AVAILABLE DATA Block Start

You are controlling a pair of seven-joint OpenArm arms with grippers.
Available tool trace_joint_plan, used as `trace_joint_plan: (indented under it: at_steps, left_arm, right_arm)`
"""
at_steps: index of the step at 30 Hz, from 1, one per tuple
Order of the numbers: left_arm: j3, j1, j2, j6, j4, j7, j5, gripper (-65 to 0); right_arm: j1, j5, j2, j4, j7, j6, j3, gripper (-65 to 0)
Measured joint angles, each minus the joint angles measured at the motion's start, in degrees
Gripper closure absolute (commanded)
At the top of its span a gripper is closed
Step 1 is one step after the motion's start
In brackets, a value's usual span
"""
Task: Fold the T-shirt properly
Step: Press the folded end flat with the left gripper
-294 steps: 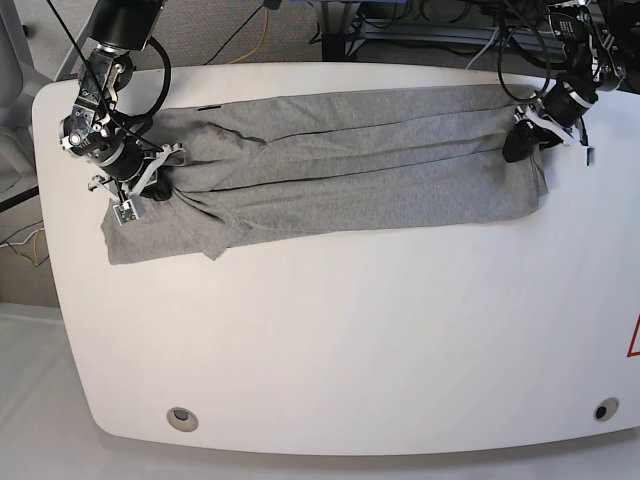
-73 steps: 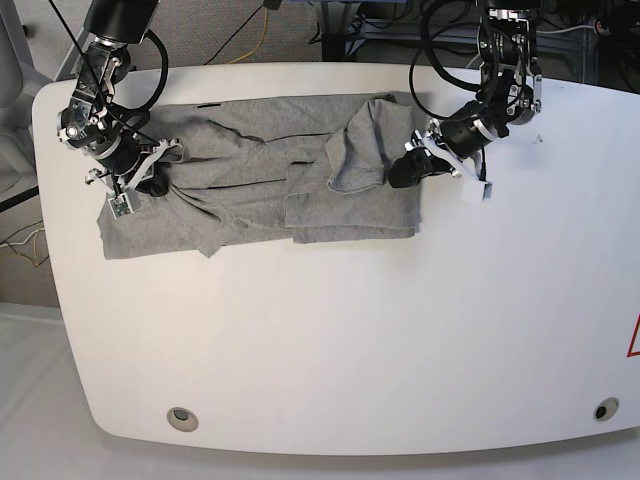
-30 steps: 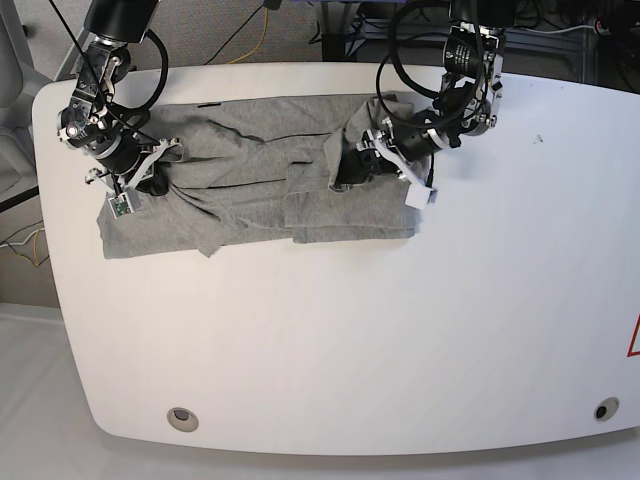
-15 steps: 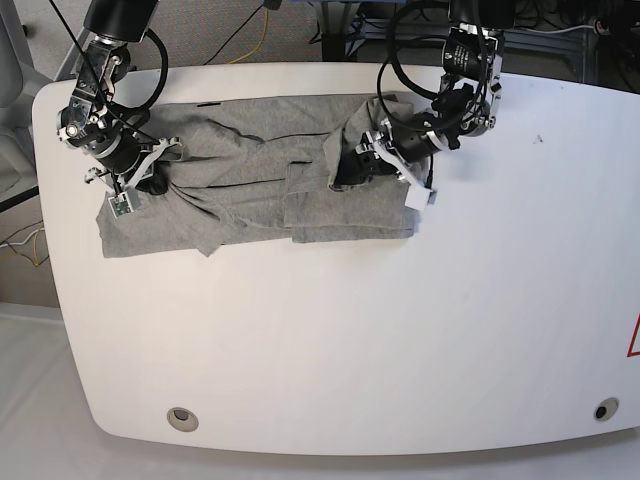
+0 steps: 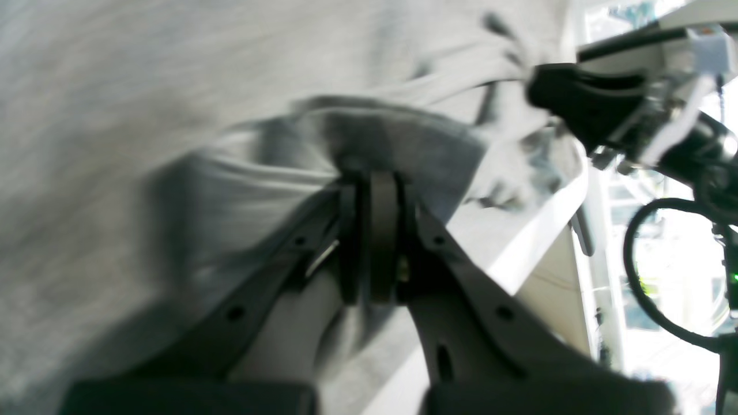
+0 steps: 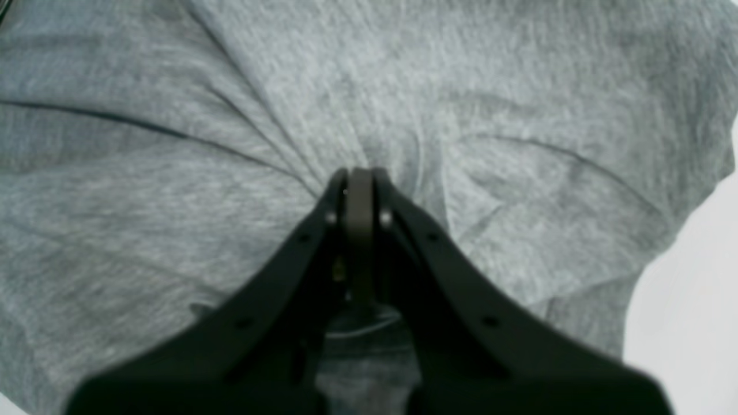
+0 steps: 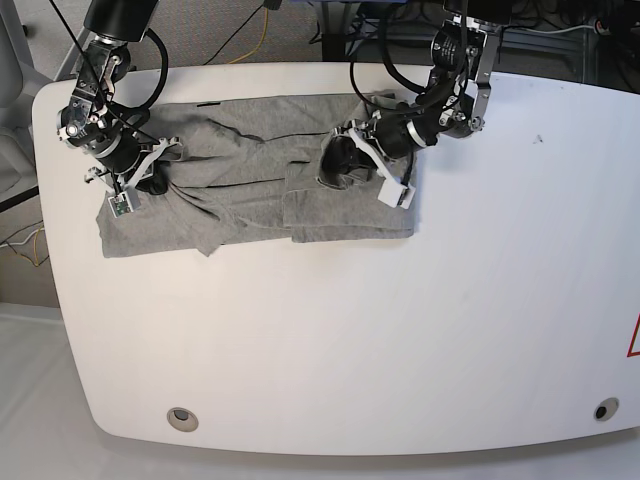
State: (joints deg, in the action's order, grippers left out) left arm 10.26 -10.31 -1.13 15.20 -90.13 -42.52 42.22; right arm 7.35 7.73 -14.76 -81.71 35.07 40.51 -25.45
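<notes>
Heather-grey cotton T-shirt: lay lengthwise left-to-right across white oval table, one end doubled over. Left gripper and right gripper each pinched its cloth.

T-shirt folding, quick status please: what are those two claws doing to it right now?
Left gripper shut on T-shirt, hem end doubled over the middle. Right gripper shut on the other end. Table: nothing in the way.

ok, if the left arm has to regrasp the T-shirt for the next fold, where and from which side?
Probably the bare right-hand folded edge of the T-shirt, coming in from the open table side. That edge lies flat and straight, with nothing beside it. Both the left gripper and the right gripper are shut on bunched cloth, so the middle is wrinkled and layered.
</notes>
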Motion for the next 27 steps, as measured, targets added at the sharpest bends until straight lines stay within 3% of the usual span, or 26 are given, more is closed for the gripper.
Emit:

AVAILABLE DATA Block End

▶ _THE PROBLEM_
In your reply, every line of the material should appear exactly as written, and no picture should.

▶ _YOUR RESPONSE_
You are controlling a pair of seven-joint OpenArm arms with grippers.
Available tool trace_joint_plan, used as `trace_joint_plan: (indented under it: at_steps, left_arm, right_arm)`
"""
at_steps: index of the step at 30 Hz, from 1, one per tuple
Order of the numbers: left_arm: j3, j1, j2, j6, j4, j7, j5, gripper (-65 to 0); right_arm: j1, j5, j2, j4, j7, j6, j3, gripper (-65 to 0)
Measured joint angles, each minus the joint angles measured at the motion's start, in degrees
Gripper closure absolute (commanded)
At the top of its span a gripper is closed
Step 1 is one step after the motion's start
In brackets, a value's usual span
"""
Task: Fold the T-shirt properly
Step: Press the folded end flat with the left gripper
-294 steps: 
-73 steps: 
-30 steps: 
-15 steps: 
+0 steps: 
+0 steps: 
+0 steps: 
State: (joints deg, in the action's order, grippers left out) left arm 10.26 -10.31 -1.13 15.20 -90.13 -42.52 42.22; right arm 7.35 7.73 -14.76 -81.71 35.07 40.51 -25.45
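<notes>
Heather-grey cotton T-shirt: lay lengthwise left-to-right across white oval table, one end doubled over. Left gripper and right gripper each pinched its cloth.

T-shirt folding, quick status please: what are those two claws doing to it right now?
Left gripper shut on T-shirt, hem end doubled over the middle. Right gripper shut on the other end. Table: nothing in the way.

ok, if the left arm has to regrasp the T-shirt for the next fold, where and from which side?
Probably the bare right-hand folded edge of the T-shirt, coming in from the open table side. That edge lies flat and straight, with nothing beside it. Both the left gripper and the right gripper are shut on bunched cloth, so the middle is wrinkled and layered.
</notes>
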Motion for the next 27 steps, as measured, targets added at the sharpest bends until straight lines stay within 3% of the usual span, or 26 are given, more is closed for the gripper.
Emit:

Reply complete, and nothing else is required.